Le monde a découvert une nouvelle technique de placement en orbite : l’utilisation du champ électromagnétique terrestre en guise de portance et de moyen de propulsion ! Alors bien sûr il est toujours nécessaire de décoller (souvent grâce à des avions classiques bien modifiés) mais une fois une certaine altitude atteinte, on bascule en mode elemag et hop, voguons sur les flux magnétiques… J’avoue n’avoir aucune idée de la faisabilité d’une telle chose mais durant les cinquante premières pages, une chose est claire : la NASA se fait tacler puissance 1000 sur son obstination à envoyer des fusées depuis le sol terrestre et c’est assez drôle.

Mais bon, cette avancée technique n’est pas le propos du livre même si elle sert de support à tous les évènements qui vont s’enchaîner au cours de cette centaine d’années de la famille Gyeroffy. Le livre est articulé en trois récits, celui de Klara tout d’abord (et narré par elle), celui de Gradisil (narré par Paul, son mari) et enfin celui de Hope, l’un des fils de Gradisil, de manière chronologique et imbriquée à la fois. Et là où le roman m’a séduit, c’est dans sa structuration : vengeance pour Klara, politique pour Gradisil et Paul et enfin de nouveau vengeance, différente toutefois.

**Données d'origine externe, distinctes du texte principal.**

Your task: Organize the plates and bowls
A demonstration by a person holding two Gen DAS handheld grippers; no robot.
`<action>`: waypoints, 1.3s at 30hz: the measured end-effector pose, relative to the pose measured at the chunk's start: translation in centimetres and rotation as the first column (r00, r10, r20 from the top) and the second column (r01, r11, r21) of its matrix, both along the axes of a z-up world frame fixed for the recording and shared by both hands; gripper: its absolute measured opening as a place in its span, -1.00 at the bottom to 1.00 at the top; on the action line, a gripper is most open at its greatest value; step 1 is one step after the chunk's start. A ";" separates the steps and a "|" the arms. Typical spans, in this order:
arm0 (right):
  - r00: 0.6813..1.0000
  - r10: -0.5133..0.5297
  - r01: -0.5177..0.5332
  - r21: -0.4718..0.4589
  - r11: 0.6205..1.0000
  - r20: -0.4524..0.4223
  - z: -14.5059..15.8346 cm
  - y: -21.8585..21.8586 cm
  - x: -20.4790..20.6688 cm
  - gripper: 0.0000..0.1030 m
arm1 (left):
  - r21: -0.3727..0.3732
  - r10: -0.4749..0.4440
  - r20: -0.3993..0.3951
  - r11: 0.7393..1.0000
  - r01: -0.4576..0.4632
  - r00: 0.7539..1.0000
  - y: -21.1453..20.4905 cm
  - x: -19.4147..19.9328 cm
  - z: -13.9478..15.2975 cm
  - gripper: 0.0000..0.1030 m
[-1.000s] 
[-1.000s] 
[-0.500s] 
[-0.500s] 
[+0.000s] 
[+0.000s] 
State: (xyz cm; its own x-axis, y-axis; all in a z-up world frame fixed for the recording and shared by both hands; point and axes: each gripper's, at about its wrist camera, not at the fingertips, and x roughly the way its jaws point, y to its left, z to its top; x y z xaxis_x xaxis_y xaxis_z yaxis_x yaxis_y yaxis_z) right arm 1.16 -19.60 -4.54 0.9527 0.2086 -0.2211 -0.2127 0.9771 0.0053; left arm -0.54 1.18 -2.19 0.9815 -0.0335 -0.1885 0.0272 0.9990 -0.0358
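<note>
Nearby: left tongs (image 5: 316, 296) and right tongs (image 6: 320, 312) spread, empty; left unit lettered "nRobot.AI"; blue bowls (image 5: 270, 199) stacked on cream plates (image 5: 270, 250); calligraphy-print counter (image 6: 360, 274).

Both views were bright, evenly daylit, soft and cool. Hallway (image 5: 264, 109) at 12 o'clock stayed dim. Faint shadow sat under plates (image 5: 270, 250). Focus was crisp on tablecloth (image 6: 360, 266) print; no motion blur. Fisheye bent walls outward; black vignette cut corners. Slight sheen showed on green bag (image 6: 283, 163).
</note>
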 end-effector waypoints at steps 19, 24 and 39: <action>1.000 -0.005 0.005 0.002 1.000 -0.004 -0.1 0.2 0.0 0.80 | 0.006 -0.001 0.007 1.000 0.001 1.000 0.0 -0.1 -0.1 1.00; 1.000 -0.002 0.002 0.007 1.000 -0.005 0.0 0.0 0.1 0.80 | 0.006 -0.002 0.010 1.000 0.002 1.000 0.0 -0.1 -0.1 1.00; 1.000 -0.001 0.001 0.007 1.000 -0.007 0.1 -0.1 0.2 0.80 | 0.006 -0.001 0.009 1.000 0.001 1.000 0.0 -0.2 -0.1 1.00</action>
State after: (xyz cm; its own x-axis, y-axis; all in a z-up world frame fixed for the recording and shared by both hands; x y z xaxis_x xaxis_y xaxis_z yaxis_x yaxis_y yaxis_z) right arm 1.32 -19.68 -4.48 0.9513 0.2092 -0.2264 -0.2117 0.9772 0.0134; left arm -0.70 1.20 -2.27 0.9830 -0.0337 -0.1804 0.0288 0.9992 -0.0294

Pour la partie de Klara, on suit la naissance de ces « Hautes-Landes » et le parcours parfois chaotique de ses habitants, les hautes-landais, on voit naître les premiers conflits et surtout l’intérêt de l’Amérique et de l’UE pour cette zone finalement très prometteuse et stratégique, peuplée d’hurluberlus pas forcément fous mais certainement perchés. Cette partie, c’est donc celle de la construction, celle du destin familial, ubuesque et celle de ce « pays » qui n’en est pas un ; en quelque sorte les balbutiements de l’Histoire, la lente mise en route de la machine à détruire les peuples, sur Terre et en orbite. L’ensemble est bien narré, traîne parfois en longueur à tel point qu’on décroche de certains passages mais on apprend à aimer Klara, ses interrogations, ses doutes, ses erreurs… et surtout on voit poindre ce que va devenir le récit : l’aventure d’une Nation en devenir.

Et c’est là où l’on passe à Paul, le mari de Gradisil, cette fille un peu particulière que Klara a eu presque par erreur et qui pourtant va bouleverser le monde dans son intégralité. Sans trop vous en dire sur le déroulement de l’histoire, là-aussi très riche et parfois un peu lente et longue à venir, l’intérêt de cette partie réside essentiellement dans la parfaite compréhension de l’auteur des sentiments et des déchirements qui interviennent dans la vie d’un politique en pleine ascension et de son entourage. Les sacrifices, le calcul, le détachement, la fermeté, le brio en tant qu’orateur, l’énergie à communiquer et enfin les stratégies pour édifier un sentiment d’unité nationale… Le petit Nicolas ferait peut être bien de lire ce bouquin, ça lui donnerait un peu de matière sur sa croisade actuelle et sur cette fameuse notion d’identité nationale ! Et comme je le disais, là-aussi, ça traîne un peu en longueur mais l’édification des Hautes-Landes est passionnante… ce n’est pas tous les jours qu’on lit un si bon équilibre entre histoire politique, histoire des sentiments et histoire de la construction d’un pays.

La dernière partie, nettement plus courte et surtout plus intense, met en scène les fils de Gradisil, en quête de vengeance… pour s’achever sur une conclusion abrupte qui m’a laissé à la fois sur ma faim et en même temps pleinement satisfait car tout ou presque a été dit.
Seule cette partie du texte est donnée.